_Your goal:_
Copy out exactly the stretch below, from the line with "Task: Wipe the" through the line with "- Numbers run", both included; the pictures stay out.
------------------------------------------------
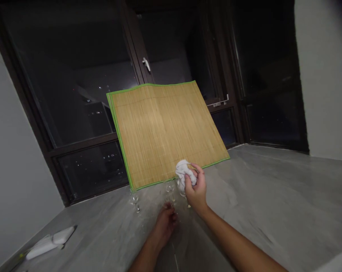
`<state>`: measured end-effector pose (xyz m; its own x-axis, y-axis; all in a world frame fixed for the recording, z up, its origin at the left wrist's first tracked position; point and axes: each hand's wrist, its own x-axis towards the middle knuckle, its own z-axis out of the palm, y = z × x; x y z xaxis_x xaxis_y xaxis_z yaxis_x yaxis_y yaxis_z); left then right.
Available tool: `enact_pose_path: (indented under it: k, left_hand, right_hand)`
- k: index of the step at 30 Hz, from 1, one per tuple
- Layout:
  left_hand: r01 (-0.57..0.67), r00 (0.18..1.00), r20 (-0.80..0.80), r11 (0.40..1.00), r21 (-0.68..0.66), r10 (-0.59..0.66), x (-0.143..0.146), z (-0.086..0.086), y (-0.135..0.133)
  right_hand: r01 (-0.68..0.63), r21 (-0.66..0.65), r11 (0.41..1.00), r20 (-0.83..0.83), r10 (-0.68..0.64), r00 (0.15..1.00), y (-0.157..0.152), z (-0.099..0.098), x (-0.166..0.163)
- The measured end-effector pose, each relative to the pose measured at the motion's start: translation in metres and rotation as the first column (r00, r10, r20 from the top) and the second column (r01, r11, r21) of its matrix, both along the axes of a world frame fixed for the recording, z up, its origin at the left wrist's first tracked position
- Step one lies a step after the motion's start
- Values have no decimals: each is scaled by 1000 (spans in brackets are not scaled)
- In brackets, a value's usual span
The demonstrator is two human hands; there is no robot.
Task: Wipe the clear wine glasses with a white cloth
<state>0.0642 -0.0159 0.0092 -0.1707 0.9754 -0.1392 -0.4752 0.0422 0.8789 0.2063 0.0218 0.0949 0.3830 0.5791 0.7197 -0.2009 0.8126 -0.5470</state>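
leaning mat (pixel 165 132) behind right hand (pixel 196 189) gripping cloth (pixel 184 173); glasses (pixel 135 199) near

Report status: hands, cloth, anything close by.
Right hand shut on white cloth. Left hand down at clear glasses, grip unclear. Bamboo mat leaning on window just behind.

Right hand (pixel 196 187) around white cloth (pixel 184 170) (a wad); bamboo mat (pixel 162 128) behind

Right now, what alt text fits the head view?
A right hand grips a crumpled white cloth above small clear glasses on a grey counter, the left hand by them. A green-edged bamboo mat leans against a dark window.
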Motion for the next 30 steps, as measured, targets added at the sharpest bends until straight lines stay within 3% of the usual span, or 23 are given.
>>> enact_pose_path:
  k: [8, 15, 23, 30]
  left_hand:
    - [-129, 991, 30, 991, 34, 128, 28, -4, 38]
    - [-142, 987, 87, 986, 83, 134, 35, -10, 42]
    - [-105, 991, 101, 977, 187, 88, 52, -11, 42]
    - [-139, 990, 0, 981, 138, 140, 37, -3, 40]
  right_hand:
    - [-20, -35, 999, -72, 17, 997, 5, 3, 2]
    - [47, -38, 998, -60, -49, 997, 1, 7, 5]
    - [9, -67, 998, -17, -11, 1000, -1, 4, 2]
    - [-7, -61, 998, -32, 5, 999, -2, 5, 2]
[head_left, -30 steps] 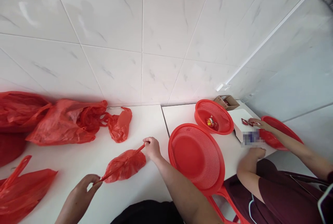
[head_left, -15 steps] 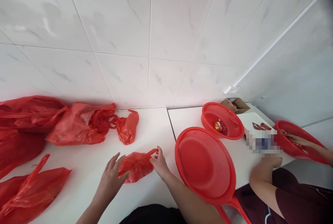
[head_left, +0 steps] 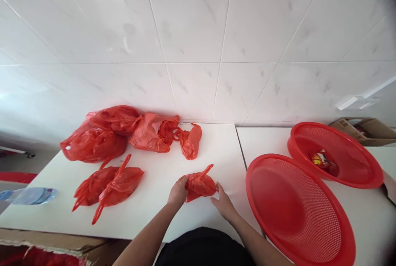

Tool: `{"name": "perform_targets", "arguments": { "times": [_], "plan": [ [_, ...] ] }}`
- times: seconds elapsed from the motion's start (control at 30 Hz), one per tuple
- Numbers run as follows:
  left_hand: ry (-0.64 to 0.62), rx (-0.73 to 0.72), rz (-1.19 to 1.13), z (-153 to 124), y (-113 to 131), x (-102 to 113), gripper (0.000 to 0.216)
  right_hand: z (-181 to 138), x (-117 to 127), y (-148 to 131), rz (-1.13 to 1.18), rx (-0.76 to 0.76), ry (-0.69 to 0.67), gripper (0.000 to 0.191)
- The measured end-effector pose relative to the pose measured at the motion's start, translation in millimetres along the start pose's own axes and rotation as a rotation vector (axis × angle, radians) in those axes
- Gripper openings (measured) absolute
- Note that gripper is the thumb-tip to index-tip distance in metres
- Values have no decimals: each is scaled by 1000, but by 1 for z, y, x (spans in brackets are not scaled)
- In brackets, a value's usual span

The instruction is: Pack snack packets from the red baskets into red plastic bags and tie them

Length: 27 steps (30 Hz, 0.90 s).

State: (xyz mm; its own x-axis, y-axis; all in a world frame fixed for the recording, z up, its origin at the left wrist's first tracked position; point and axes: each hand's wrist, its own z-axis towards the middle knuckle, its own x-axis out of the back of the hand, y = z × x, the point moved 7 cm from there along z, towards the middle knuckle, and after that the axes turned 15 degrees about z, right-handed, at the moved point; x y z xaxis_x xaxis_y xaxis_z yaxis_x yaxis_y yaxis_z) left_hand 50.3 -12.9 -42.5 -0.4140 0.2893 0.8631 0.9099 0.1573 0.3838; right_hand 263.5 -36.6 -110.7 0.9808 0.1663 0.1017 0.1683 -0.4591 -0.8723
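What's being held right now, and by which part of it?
The small red bag, by its left end, in the left hand. The right hand is at its right end; whether it holds there cannot be told.

A left table [head_left: 161, 175] and a right table [head_left: 266, 137] stand by the tiled wall [head_left: 198, 31], a dark seam between them. Along the left table's back edge, starting near its back left corner, sit a heap of bags [head_left: 95, 146], a crumpled bag [head_left: 147, 134] and a small bag [head_left: 191, 144]. Towards the front left corner two tied bags [head_left: 123, 185] lie together; a bottle [head_left: 35, 196] lies sideways at the left edge. Below the front edge is an open carton [head_left: 46, 235].

By the right table's left edge is a front basket [head_left: 278, 200], just beside a back basket [head_left: 343, 150] holding wrapped packets [head_left: 321, 161]. A small box [head_left: 354, 128] stands at the back edge, beneath a socket [head_left: 360, 103].
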Motion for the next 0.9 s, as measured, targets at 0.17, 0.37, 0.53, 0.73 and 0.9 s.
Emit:
{"name": "perform_targets", "arguments": {
  "times": [0.17,0.37,0.53,0.73,0.9],
  "plan": [
    [121,140,-53,-8,-23,21,30,4,-2,8,-71,-34,-53,82],
    [312,353,-93,-26,-87,52,20,13,-1,24,-153,6,-86,76],
    [480,640,-81,-60,-164,93,24,13,-3,26,-190,23,-101,73],
    [738,678,318,-86,-165,120,61,9,-4,19,-229,0,-112,76],
    [277,337,559,-52,-146,72,52,8,-5,16,-219,1,-119,77]
  ]
}}
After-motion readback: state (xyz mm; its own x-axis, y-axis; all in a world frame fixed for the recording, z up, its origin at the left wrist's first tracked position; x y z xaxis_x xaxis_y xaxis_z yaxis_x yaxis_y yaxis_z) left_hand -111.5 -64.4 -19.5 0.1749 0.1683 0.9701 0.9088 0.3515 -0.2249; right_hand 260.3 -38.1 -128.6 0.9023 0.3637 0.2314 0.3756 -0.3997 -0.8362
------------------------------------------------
_Response box:_
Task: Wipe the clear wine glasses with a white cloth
<state>0.0642 -0.0159 0.0092 -0.1707 0.9754 -0.1392 -0.4752 0.0422 0.8789 0.2063 0.0218 0.0949 0.3830 0.5791 0.7197 -0.2009 0.8126 -0.5470</state>
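leaning mat (pixel 165 132) behind right hand (pixel 196 189) gripping cloth (pixel 184 173); glasses (pixel 135 199) near

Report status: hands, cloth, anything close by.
Right hand shut on white cloth. Left hand down at clear glasses, grip unclear. Bamboo mat leaning on window just behind.

Right hand (pixel 196 187) around white cloth (pixel 184 170) (a wad); bamboo mat (pixel 162 128) behind

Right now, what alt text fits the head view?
A right hand grips a crumpled white cloth above small clear glasses on a grey counter, the left hand by them. A green-edged bamboo mat leans against a dark window.
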Motion for the next 30 steps, as measured, targets added at the sharpest bends until straight lines stay within 3% of the usual span, or 23 are given.
>>> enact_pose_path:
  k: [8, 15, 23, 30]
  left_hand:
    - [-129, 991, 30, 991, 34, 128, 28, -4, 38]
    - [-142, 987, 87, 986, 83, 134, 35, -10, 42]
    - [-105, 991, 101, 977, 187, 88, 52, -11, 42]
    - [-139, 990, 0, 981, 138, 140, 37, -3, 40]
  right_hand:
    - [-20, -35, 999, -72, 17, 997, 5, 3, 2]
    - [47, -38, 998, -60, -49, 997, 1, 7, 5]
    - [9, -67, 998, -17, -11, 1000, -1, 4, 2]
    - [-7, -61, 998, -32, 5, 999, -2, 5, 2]
[head_left, -30 steps] 
[head_left, -15 steps] 
[head_left, +0 steps] 

Tool: `{"name": "perform_targets", "arguments": { "times": [_], "plan": [ [_, ...] ] }}`
- times: seconds elapsed from the motion's start (control at 30 Hz), one per tuple
- Numbers run as follows:

No additional response is needed to complete this exercise.